→ **Assigned task**
Return all records exactly. Nothing may be added.
[[ The input open ]]
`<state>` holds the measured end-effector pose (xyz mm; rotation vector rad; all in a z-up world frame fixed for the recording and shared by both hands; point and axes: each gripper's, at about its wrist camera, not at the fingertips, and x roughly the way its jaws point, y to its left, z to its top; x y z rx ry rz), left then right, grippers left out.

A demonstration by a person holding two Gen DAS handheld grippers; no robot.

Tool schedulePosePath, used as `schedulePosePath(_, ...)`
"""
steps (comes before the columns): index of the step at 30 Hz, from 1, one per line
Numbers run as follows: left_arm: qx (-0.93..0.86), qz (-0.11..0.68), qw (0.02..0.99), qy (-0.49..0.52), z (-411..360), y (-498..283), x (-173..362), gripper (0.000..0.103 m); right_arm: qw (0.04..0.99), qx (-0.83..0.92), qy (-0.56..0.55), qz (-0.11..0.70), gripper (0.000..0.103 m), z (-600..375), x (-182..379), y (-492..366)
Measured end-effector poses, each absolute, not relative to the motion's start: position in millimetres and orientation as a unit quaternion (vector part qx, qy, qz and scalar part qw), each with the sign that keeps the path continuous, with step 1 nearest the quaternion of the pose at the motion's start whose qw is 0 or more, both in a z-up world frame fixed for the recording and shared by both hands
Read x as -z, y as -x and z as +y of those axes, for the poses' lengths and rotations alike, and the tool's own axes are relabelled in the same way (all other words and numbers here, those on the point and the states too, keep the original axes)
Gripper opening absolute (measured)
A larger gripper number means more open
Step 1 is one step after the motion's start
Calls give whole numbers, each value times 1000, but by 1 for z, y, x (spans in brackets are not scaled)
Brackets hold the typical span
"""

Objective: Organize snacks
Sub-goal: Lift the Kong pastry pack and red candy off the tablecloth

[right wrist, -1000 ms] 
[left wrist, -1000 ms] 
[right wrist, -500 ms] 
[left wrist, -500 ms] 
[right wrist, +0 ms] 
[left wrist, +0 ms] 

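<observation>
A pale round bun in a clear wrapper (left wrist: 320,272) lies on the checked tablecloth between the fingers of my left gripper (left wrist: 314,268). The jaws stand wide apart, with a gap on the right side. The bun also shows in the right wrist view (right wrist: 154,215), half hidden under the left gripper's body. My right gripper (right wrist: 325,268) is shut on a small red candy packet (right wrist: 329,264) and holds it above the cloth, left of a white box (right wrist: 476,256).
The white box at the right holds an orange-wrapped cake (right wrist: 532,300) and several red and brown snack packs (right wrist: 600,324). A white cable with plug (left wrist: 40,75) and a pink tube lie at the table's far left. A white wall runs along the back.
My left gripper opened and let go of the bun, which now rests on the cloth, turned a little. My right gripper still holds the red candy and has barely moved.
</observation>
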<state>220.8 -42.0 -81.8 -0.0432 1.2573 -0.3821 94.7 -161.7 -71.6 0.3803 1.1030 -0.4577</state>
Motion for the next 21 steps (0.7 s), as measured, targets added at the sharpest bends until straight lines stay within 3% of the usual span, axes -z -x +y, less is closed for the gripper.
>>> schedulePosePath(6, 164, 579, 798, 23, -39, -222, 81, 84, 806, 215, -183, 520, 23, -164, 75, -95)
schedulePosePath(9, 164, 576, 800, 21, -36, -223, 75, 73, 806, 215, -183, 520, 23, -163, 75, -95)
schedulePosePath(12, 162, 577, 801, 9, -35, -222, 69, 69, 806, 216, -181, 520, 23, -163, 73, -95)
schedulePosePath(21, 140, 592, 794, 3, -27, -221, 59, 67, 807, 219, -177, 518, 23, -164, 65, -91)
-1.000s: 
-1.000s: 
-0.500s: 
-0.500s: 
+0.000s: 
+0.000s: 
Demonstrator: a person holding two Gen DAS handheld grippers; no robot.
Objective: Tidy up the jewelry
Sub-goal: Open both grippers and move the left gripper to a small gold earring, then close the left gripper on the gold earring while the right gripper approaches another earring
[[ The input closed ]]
→ **Response to the task**
`<state>` holds the measured end-effector pose (xyz mm; rotation vector rad; all in a z-up world frame fixed for the recording and shared by both hands; point and axes: each gripper's, at about its wrist camera, not at the fingertips, and x roughly the way its jaws point, y to its left, z to its top; x y z rx ry rz), left then right, grippers left out.

A demonstration by a person holding two Gen DAS handheld grippers; no robot.

Tool schedulePosePath, used as `schedulePosePath(_, ...)`
"""
steps (comes before the columns): index of the step at 30 Hz, from 1, one per line
Numbers run as follows: left_arm: qx (-0.93..0.86), qz (-0.11..0.68), qw (0.02..0.99), qy (-0.49..0.52), z (-411..360), y (-498..283), x (-173..362), gripper (0.000..0.103 m); right_arm: qw (0.04..0.99), qx (-0.83..0.92), qy (-0.56..0.55), qz (-0.11..0.70), gripper (0.000..0.103 m), z (-600..375), x (-182..379), y (-492..366)
Measured end-effector poses, each absolute, not relative to the motion's start: position in millimetres and orientation as a unit quaternion (vector part qx, qy, qz and scalar part qw), each with the sign that keeps the path continuous, with step 1 nearest the quaternion of the pose at the motion's start whose qw is 0 or more, both in a z-up world frame fixed for the recording and shared by both hands
Read x as -z, y as -x and z as +y of those axes, for the poses' lengths and rotations alike, and the tool's own axes are relabelled in the same way (all other words and numbers here, those on the point and the states too, keep the original axes)
Gripper opening absolute (measured)
A larger gripper number means more open
Step 1 is one step after the motion's start
Calls give whole numbers, each value times 1000, but by 1 for z, y, x (spans in brackets are not scaled)
Brackets hold the typical span
"""

Objective: Organize snacks
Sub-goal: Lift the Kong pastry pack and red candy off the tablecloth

[right wrist, -1000 ms] 
[left wrist, -1000 ms] 
[right wrist, -500 ms] 
[left wrist, -500 ms] 
[right wrist, +0 ms] 
[left wrist, +0 ms] 

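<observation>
A pale round bun in a clear wrapper (left wrist: 320,272) lies on the checked tablecloth between the fingers of my left gripper (left wrist: 314,268). The jaws stand wide apart, with a gap on the right side. The bun also shows in the right wrist view (right wrist: 154,215), half hidden under the left gripper's body. My right gripper (right wrist: 325,268) is shut on a small red candy packet (right wrist: 329,264) and holds it above the cloth, left of a white box (right wrist: 476,256).
The white box at the right holds an orange-wrapped cake (right wrist: 532,300) and several red and brown snack packs (right wrist: 600,324). A white cable with plug (left wrist: 40,75) and a pink tube lie at the table's far left. A white wall runs along the back.
My left gripper opened and let go of the bun, which now rests on the cloth, turned a little. My right gripper still holds the red candy and has barely moved.
</observation>
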<state>220.8 -42.0 -81.8 -0.0432 1.2573 -0.3821 94.7 -161.7 -71.6 0.3803 1.1030 -0.4577</state>
Motion for the next 21 steps (0.7 s), as measured, targets added at the sharpest bends until straight lines stay within 3% of the usual span, axes -z -x +y, less is closed for the gripper.
>>> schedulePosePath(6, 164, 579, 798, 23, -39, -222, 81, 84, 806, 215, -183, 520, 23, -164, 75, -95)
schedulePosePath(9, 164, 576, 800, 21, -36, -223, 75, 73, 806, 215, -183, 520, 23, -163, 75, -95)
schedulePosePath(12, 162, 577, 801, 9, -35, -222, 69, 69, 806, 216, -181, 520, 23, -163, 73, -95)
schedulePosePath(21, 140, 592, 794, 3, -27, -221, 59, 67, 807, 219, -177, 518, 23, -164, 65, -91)
-1.000s: 
-1.000s: 
-0.500s: 
-0.500s: 
+0.000s: 
+0.000s: 
Demonstrator: a person holding two Gen DAS handheld grippers; no robot.
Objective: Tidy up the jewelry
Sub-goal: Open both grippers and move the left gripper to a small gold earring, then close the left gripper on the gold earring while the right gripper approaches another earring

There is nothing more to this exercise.